THREE DIMENSIONAL MULTIPLE OBJECT TRACKING SYSTEM WITH ENVIRONMENTAL CUES
20180286259 ยท 2018-10-04
Inventors
Cpc classification
A63F13/92
HUMAN NECESSITIES
G06F3/04815
PHYSICS
G06F3/011
PHYSICS
A63F13/577
HUMAN NECESSITIES
A63F13/5372
HUMAN NECESSITIES
A63F13/235
HUMAN NECESSITIES
G09B5/02
PHYSICS
G09B19/00
PHYSICS
International classification
G09B5/02
PHYSICS
Abstract
A multiple object tracking system has a system controller with a placement block placing target objects and distractor objects within a 3D display space upon a representation of a solid ground, an assignment block assigning respective trajectories for movement of each of the objects, and an animation block defining an animated sequence of images showing the ground and the objects following the respective trajectories. A visual display presents images to a user including the animated sequence of images and a ground representation. A manual input device is adapted to respond to manual input from the user to select objects believed to be the target objects after presentation of the animated sequence. Preferably, the animation block incorporates a plurality of 3D cues applied to each of the objects, such as 3D perspective, parallax, 3D illumination, binocular disparity, and differing occlusion.
Claims
1. A multiple object tracking system, comprising: a system controller having a placement block placing target objects and distractor objects within a 3D display space upon a representation of a solid ground within the display space, an assignment block assigning respective trajectories for movement of each of the objects along the ground, and an animation block defining an animated sequence of images showing the ground and the objects following the respective trajectories; a visual display presenting images from the system controller to a user, wherein the presented images include the animated sequence of images; and a manual input device coupled to the system controller adapted to respond to manual input from the user to select objects believed to be the target objects after presentation of the animated sequence.
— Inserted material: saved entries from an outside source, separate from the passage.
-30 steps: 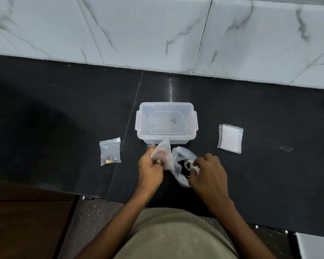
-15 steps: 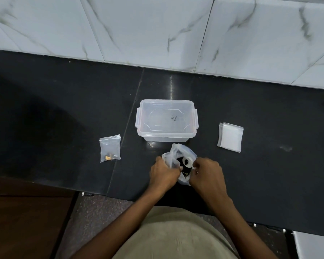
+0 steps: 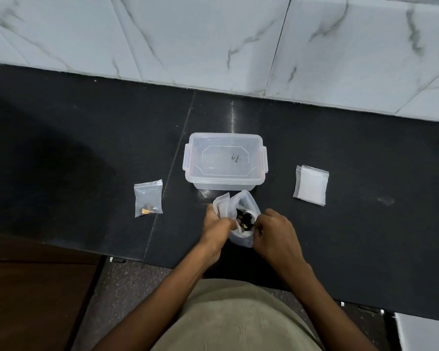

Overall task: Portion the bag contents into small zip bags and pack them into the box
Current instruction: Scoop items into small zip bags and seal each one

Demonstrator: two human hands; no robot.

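Just in front of the clear lidded box (image 3: 224, 162), both hands work at the open bag (image 3: 243, 221) of small dark and tan pieces. The left hand (image 3: 217, 228) has its fingers curled, gripping the bag's mouth together with a small empty zip bag (image 3: 221, 202); the right hand (image 3: 274, 231) pinches the opposite rim. To portion well, I judge the left should keep the small bag's mouth spread while the right lifts out a few pieces, low over the table (image 3: 86, 148) so strays cannot roll. Count: one box, lid on; one filled zip bag (image 3: 148, 198) left of it; one stack of spare bags (image 3: 311, 184) to its right.
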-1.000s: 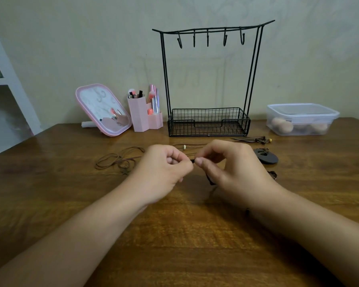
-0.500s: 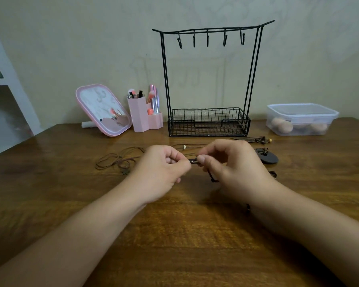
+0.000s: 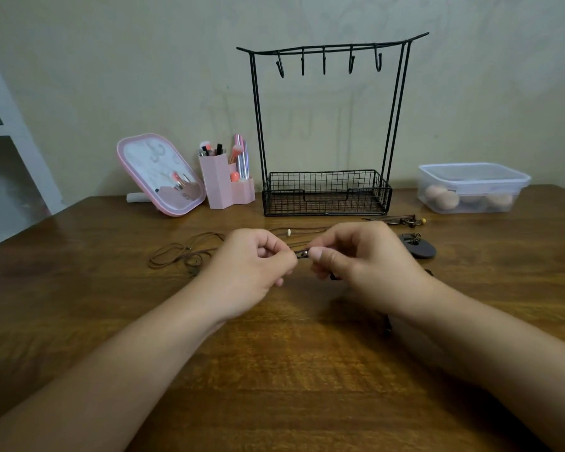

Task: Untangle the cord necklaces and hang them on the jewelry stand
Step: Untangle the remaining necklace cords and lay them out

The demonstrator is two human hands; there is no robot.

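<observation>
Brown cord necklaces [image 3: 183, 252] lie tangled on the wooden table [image 3: 274, 370], looping out to the left of my hands. My left hand [image 3: 252, 265] and my right hand [image 3: 362, 256] meet at the table's middle, each pinching the same dark cord, with a small metal clasp [image 3: 303, 253] showing between the fingertips. A round dark pendant [image 3: 418, 247] lies just right of my right hand, and another necklace end with beads [image 3: 405, 220] lies behind it. The black wire jewelry stand [image 3: 327, 125] stands behind my hands, its several hooks bare.
A pink tilted mirror [image 3: 160, 174] and a pink brush holder [image 3: 225, 181] stand left of the stand. A clear lidded box [image 3: 473, 187] sits at the back right. A white shelf [image 3: 10, 135] is at the far left. The wall is close behind.
My hands have drawn slightly apart, and the small clasp on the cord now shows between my fingertips. The necklaces on the table have not moved.
</observation>
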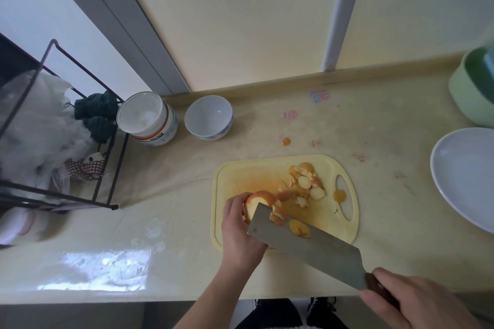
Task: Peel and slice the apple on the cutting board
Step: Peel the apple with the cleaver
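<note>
The apple (260,204) is kept at the near-left of the board (344,232), gripped by the curled left hand (240,227) — prob. so it is pinned against rolling under the cut. The cleaver (307,244) is held by its handle in the closed right hand (398,299), blade angled w/ its front corner by the apple. One slice is stuck on the blade. Cut pieces (304,184) are heaped toward the board's far right — apparently so the cutting spot is kept free. Skin is seen on the apple, so peeling looks incomplete.
</note>
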Demonstrator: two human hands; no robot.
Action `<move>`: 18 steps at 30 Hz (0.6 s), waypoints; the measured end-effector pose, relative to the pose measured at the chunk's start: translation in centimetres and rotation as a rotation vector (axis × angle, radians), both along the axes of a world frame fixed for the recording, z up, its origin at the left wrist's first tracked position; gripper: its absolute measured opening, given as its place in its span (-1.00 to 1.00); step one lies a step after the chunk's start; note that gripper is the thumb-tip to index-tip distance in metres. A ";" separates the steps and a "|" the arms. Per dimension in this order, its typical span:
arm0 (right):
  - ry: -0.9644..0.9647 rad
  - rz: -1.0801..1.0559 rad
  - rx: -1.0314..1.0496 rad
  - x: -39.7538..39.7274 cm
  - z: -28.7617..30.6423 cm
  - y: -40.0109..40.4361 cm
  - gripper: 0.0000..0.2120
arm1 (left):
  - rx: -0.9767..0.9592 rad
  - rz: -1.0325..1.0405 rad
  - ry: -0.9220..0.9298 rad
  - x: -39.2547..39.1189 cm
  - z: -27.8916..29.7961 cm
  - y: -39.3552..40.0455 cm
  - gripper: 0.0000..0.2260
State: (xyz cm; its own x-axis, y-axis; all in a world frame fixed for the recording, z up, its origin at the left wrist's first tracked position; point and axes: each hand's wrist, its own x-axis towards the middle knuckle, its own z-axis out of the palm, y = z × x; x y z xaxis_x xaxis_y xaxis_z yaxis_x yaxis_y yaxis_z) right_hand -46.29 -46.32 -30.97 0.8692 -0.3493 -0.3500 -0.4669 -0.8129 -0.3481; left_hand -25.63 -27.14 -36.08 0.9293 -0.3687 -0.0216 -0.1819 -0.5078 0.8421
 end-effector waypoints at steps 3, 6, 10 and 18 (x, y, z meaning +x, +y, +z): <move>-0.009 0.017 -0.019 -0.3 -0.4 -0.1 -0.32 | 0.015 0.005 0.004 0.0 -0.2 -0.1 -0.47; -0.049 0.008 -0.025 -0.3 -0.4 -0.1 -0.31 | 0.028 0.010 0.023 0.1 -0.2 -0.3 -0.46; -0.017 -0.008 -0.029 0.0 0.0 0.1 -0.25 | 0.044 0.008 0.050 0.1 -0.4 -0.3 -0.45; 0.058 -0.050 0.011 0.7 0.1 0.4 -0.49 | 0.057 0.001 0.041 0.4 -0.4 -0.4 -0.42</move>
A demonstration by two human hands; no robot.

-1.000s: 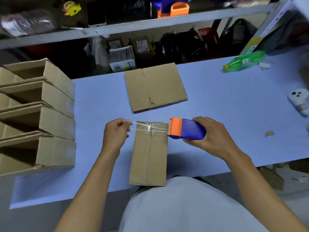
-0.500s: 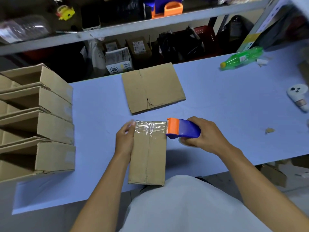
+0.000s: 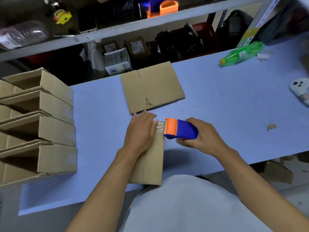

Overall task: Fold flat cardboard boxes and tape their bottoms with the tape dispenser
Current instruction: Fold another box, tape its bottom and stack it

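The box (image 3: pixel 150 158) stands at 6 o'clock on the table (image 3: pixel 217 101). The left hand (image 3: pixel 141 131) lies flat, pressing tape (image 3: pixel 160 127) onto it. The right hand (image 3: pixel 203 134) grips the dispenser (image 3: pixel 181 129) at 3 o'clock of the box. A skewed pull may wrinkle the tape or tear it early.

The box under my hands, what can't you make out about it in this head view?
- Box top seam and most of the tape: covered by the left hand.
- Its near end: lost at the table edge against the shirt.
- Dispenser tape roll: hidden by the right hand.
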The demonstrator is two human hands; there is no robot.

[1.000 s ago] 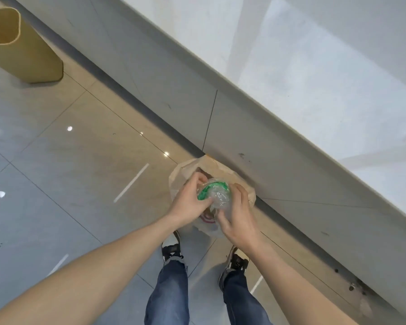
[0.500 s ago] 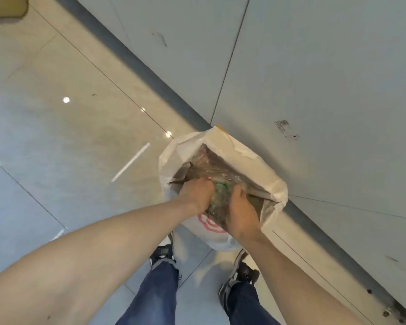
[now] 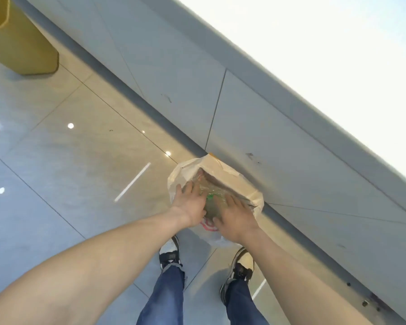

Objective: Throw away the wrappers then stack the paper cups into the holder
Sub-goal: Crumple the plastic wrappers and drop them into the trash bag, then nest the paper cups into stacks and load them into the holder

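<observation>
Wrappers (image 3: 212, 194) | clear crinkly film, light, springy, slippery | in bag (image 3: 256, 195) mouth | left hand (image 3: 190, 205), right hand (image 3: 234, 214) spread flat, pressing down | grip bunched middle

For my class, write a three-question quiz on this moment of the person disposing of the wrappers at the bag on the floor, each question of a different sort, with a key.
1. True or false: the clear wrappers are inside the white bag.
2. Which stands at the upper left of the view? A) a yellow bin B) a stack of cups C) a chair
3. Fill in: the left hand and right hand both have their fingers ____ over the bag's mouth.

Key: 1 true; 2 A; 3 spread open.
</observation>
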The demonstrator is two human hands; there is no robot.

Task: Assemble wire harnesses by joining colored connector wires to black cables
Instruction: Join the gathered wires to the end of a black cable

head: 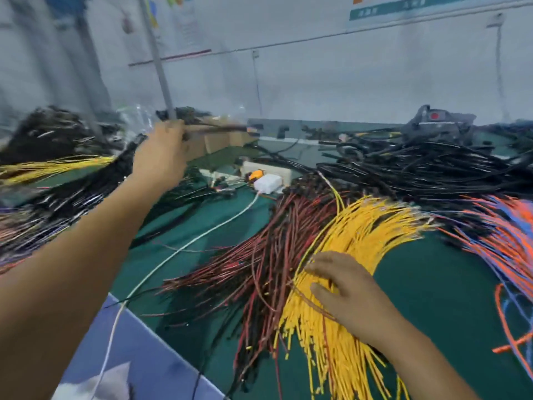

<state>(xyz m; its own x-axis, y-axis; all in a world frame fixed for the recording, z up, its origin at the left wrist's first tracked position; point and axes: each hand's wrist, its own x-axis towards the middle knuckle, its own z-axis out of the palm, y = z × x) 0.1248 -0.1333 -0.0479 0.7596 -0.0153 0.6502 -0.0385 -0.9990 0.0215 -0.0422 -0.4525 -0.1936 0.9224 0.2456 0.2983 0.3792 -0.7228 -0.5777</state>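
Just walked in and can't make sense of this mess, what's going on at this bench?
A person is working at a green table heaped with wire bundles. The left hand is stretched out to the far side and grips a black cable, though that part is blurred. The right hand rests with relaxed fingers on the fanned yellow wires, beside the red wires. Nothing looks joined yet.

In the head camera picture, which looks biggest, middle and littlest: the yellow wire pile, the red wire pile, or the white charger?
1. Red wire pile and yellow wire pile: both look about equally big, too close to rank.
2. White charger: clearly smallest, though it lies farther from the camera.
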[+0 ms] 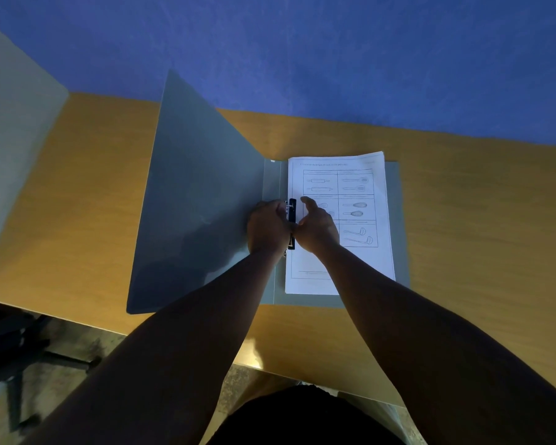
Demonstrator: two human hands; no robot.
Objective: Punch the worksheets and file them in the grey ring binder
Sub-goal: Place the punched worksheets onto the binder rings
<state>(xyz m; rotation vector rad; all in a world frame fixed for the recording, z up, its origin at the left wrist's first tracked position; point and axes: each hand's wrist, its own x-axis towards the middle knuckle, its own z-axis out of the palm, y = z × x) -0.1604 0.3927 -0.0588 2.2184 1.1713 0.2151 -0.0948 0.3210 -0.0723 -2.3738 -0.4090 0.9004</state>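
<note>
- The grey ring binder (203,200) looks like smooth plastic or coated board; its raised cover has a soft satin sheen.
- The worksheets (363,200) are plain white paper, matt, printed with thin black line drawings.
- The ring mechanism (291,208) has a black strip, with a small bright prong that looks like polished metal.
- The bench (482,226) has a wood-grain finish, orange-brown and smooth, with a slight gloss where light strikes its near edge.
- The wall (334,53) behind is blue and matt, with a fine, slightly rough texture.
- The floor (77,348) below looks like speckled stone or concrete, dull.
</note>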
2. The system of claim 1 wherein the animation block incorporates a plurality of 3D cues applied to each of the objects, and wherein the 3D cues are comprised of at least one of 3D perspective, parallax, and 3D illumination.
3. The system of claim 2 wherein perspective is comprised of distance scaling and convergence.
4. The system of claim 2 wherein 3D illumination is comprised of shading and shadowing.
5. The system of claim 2 wherein the visual display presents stereoscopic views to a left eye and a right eye of the user, and wherein the 3D cues are comprised of at least one of binocular disparity and differing occlusion.
6. The system of claim 1 wherein the respective trajectories includes at least one curved path.
7. The system of claim 1 wherein the respective trajectories includes at least one path having a collision followed by a rebound segment along the ground.
8. The system of claim 1 wherein the presentation of images by the visual display includes an indication phase identifying the target objects, a mixing phase advancing through the animated sequence of images with the objects following the respective trajectories, and a selection phase responsive to the manual input.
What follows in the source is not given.